Hi @jeremy ,
I’ve made a quick tour of the new Fastai library that’s a framework as you mentioned.
I would like to start making simple contributions like commenting the methods.
I think everyone who types SHIFT+TAB is expecting to see a description of the method but
at the current stage some methods are self-explanatory but for some other we must test them
before understanding what they do.
And I think with this community, it’ll go fast to have the framework documented.
What do you think about that ? or you didn’t plan it to be done for now?
Hi @jeremy ,
I would love that This is a great thread for us to discuss any contributions to the framework, or questions about it.
So Where to start?
In fact I’ve never done a pull request! I’ve just heard about that.
So should post here comments I made for a method then receiving comments and finally commit it to github?
I think it would be useful to allow fastai to run on CPU too (primarily for code development using small sample data). I saw a few places where .cuda() is called. I wrapped that around if (torch.cuda.is_available()) but then ran into some other deeper problem.
Is there anything in the design that fundamentally prevents that? If not, is it worth investing in the path to get it to work on CPU?
Here’s an easy way to create a PR: https://github.com/github/hub
Yes definitely worth it. It shouldn’t take changes to more than a couple of lines of code - if it does, we should figure out how to simplify it!
It’s not exactly a contribution, but I’ve been thinking that, if you ever release it independently of fast.ai, you could call it “Prometheus”, as it’s bringing PyTorch to humans.
I am happy to help with pull requests.
Any feedback from Jeremy or anyone on this thread is greatly appreciated.
This name sounds good but is a bit long.
As you might notice @jeremy likes short names, tfms(transformations), sz(size).
No fluff, just to the point and I find fastai to be very good, short and the name stands for what it is for:
start playing with your Deep Learning model with the least lines of code.
I can contribute to writing docstring as well. I think it is good to have a consistent format so that different parts of the library do not use different format though.
Any preferences, @jeremy?
Otherwise, would something like this work okay?
''' Brief description of a function A little more detailed description of a function :param arg1: :param arg2: :return: '''
Oh! I see google style docstring in conv_learner.py. Should we use https://google.github.io/styleguide/pyguide.html?showone=Comments#Comments ?
Tried it. Works well! Ship it
Thanks! @yinterian has written the docstrings that are there now, so use the same approach as she has, unless you think there’s a better way, in which case please let us know what/why and we can discuss here.
That’s a really nice name. Although I think we’re going to stick with calling it ‘fastai’

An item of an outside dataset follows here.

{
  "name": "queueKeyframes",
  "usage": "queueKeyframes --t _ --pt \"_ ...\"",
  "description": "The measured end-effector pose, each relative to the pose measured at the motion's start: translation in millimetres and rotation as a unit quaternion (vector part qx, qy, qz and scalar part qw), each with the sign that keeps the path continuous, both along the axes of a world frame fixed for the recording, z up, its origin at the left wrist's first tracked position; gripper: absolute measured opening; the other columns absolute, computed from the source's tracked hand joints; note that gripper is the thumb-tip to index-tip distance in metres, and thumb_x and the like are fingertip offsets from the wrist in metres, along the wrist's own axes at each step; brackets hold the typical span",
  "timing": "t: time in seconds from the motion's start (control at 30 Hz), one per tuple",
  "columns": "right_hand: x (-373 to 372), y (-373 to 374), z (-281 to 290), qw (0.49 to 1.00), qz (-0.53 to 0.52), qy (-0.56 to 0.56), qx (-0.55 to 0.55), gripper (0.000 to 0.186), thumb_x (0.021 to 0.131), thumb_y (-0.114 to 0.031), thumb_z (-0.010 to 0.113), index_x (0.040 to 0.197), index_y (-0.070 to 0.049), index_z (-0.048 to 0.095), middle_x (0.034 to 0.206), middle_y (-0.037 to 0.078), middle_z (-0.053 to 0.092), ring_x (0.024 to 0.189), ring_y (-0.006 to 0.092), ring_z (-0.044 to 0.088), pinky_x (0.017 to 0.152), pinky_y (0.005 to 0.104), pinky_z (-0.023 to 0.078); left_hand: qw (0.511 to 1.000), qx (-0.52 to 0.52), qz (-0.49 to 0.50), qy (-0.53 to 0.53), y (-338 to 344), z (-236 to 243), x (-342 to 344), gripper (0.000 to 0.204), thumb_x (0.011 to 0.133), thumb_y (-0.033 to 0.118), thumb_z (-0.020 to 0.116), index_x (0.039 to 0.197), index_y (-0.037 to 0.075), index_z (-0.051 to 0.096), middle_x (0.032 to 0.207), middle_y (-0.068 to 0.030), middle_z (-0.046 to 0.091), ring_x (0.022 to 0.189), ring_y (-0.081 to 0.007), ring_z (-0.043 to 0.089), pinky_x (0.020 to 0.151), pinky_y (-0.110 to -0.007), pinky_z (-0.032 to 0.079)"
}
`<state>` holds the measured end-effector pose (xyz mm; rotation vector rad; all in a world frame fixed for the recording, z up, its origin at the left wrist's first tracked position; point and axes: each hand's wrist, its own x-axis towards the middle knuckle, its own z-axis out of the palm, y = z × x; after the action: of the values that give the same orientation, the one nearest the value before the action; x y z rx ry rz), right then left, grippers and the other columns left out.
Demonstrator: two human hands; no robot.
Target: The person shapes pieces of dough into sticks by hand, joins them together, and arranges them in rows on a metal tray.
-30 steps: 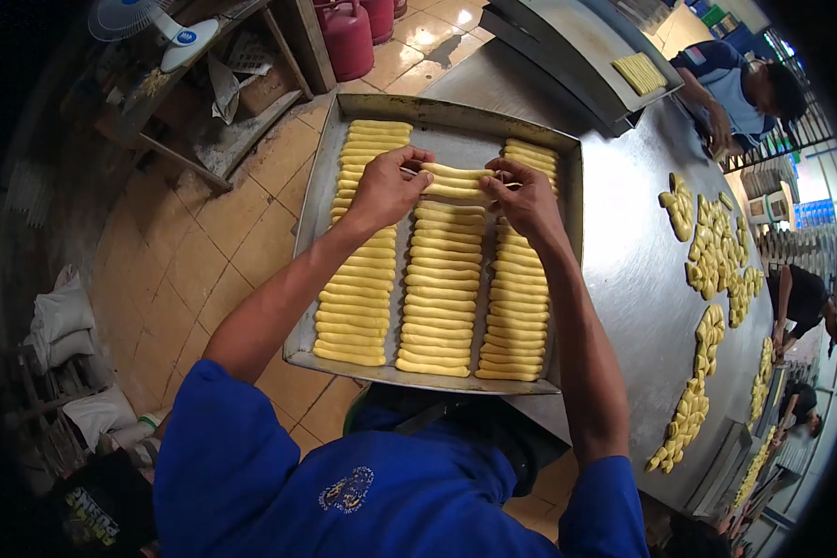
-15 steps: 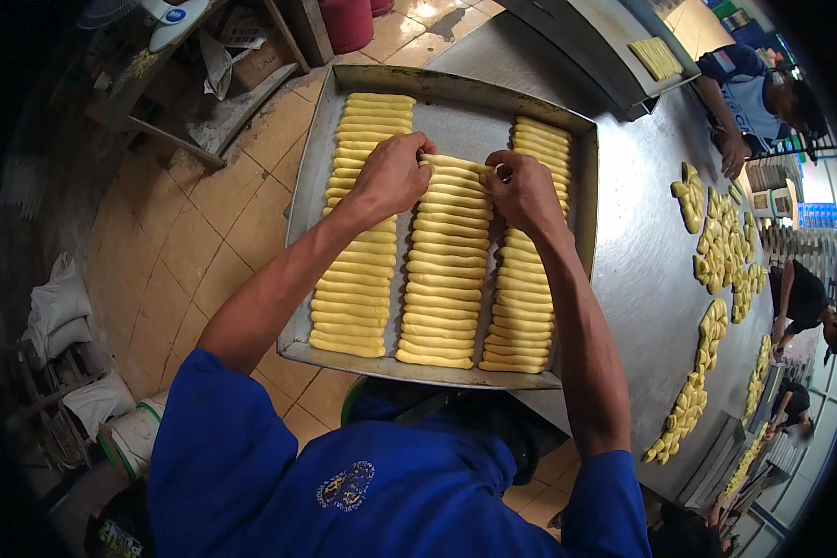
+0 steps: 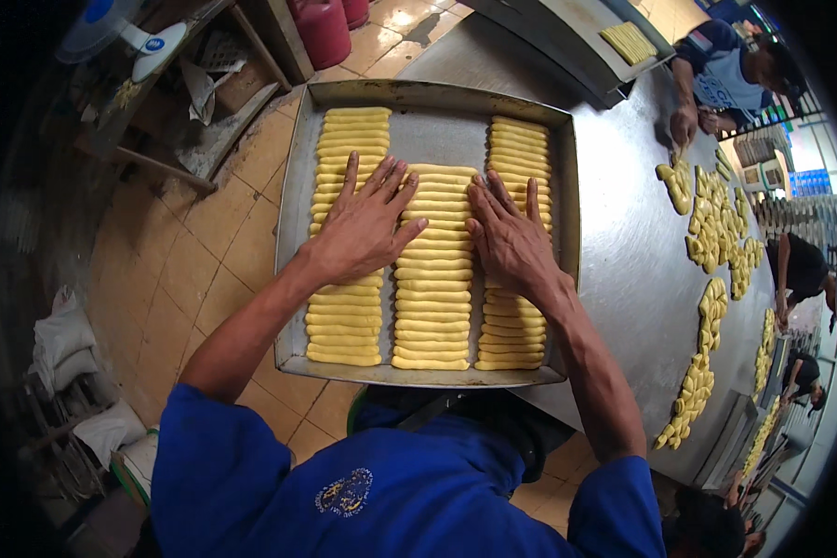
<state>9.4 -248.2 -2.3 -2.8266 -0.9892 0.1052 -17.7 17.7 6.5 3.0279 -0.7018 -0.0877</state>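
Note:
A large square metal tray (image 3: 563,363) holds three columns of pale yellow dough strips (image 3: 431,325), laid crosswise; the middle column starts lower than the side ones, below a bare patch of tray bottom. My left hand (image 3: 363,223) lies palm down with spread fingers over the left column and the left ends of the middle strips. My right hand (image 3: 507,228) also lies flat, fingers apart, across the right ends of the middle column and the right column. Both hands appear to touch the dough, and neither holds anything.
A steel worktable (image 3: 614,307) bears dough pieces (image 3: 693,400) and a second tray (image 3: 628,46). A co-worker (image 3: 725,74) handles dough at upper right; others work farther down. Upper left are a fan (image 3: 153,56), wooden shelving and pink cylinders (image 3: 321,37). Sacks (image 3: 60,344) sit at left.
My hands let go of the strips at the top of the middle column, moved down and spread flat over the rows. The strip at the top now lies in line with the others.

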Motion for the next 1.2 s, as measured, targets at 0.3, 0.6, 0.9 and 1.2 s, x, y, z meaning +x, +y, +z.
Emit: queueKeyframes --t 0.3,0.6,0.9,1.2 --pt "-21 16 -4 0.982 -0.13 0.046 0.133 0.055 0.107 -0.02 0.04 0.152 0.011 0.037 0.157 0.029 0.046 0.161 0.039 0.016 0.132 0.0567 0.001 0.653 -0.649 0.207 0.332 -5 7 7 0.094 0.11 0.063 0.03 0.164 -0.01 0.005 0.174 -0.0268 0.005 0.163 -0.0325 0.008 0.133 -0.041 0.01" --pt "-11 14 -3 0.978 -0.129 0.005 0.162 0.058 0.097 -0.013 0.045 0.15 0.011 0.04 0.158 0.027 0.045 0.159 0.0381 0.024 0.129 0.0651 0.0 0.736 -0.583 0.176 0.294 -5 1 6 0.084 0.113 0.059 0.026 0.164 -0.007 0.017 0.174 -0.0249 0.013 0.163 -0.0348 0.005 0.132 -0.046 0.012" --pt "-16 -4 -10 0.992 -0.065 -0.064 0.092 0.06 0.104 -0.023 0.036 0.156 0.006 0.041 0.164 0.018 0.043 0.16 0.0296 0.025 0.13 0.0613 -0.004 0.942 -0.301 0.058 0.137 -13 5 -9 0.072 0.116 0.045 0.023 0.163 -0.009 0.016 0.172 -0.0283 0.014 0.162 -0.0373 0.008 0.133 -0.042 0.008" --pt "-56 8 4 0.992 -0.101 -0.005 0.074 0.06 0.106 -0.027 0.04 0.153 0.012 0.04 0.162 0.027 0.042 0.159 0.0331 0.026 0.13 0.0601 -0.003 0.591 -0.692 0.224 0.349 -21 9 23 0.102 0.108 0.07 0.021 0.162 -0.013 -0.003 0.172 -0.0318 -0.003 0.163 -0.0351 0.0 0.133 -0.041 0.004"
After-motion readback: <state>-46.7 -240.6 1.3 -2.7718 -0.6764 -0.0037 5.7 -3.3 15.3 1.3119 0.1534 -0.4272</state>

Sounds good! It looks like transforms.py has the most docstrings, so I will follow suit
I have submitted https://github.com/fastai/fastai/pull/11
This pull request fixes a bug and has a version of read_dirs which is atleast 3x faster on my machine.
It’s great to have access to a working codebase. There are a few TODO’s ( @jeremy: breadcrumbs?). This could be a place to start making contributions
I think nearly all of those TODOs are from @yinterian, so we should ping her!
When making changes to the code, try to add a test that shows that the new code works, if possible. Currently, there are no tests, which is of course not how we want things long term!
One problem that we are having is that sometimes your code breaks because tmp directory is missing something. We need stronger checks there.
inside this function
def get_activations(self, force=False):
One case that breaks is the following: (1) run your code without providing a test folder (2) run your code after providing a test folder.
Let me know if this makes sense. Thank you!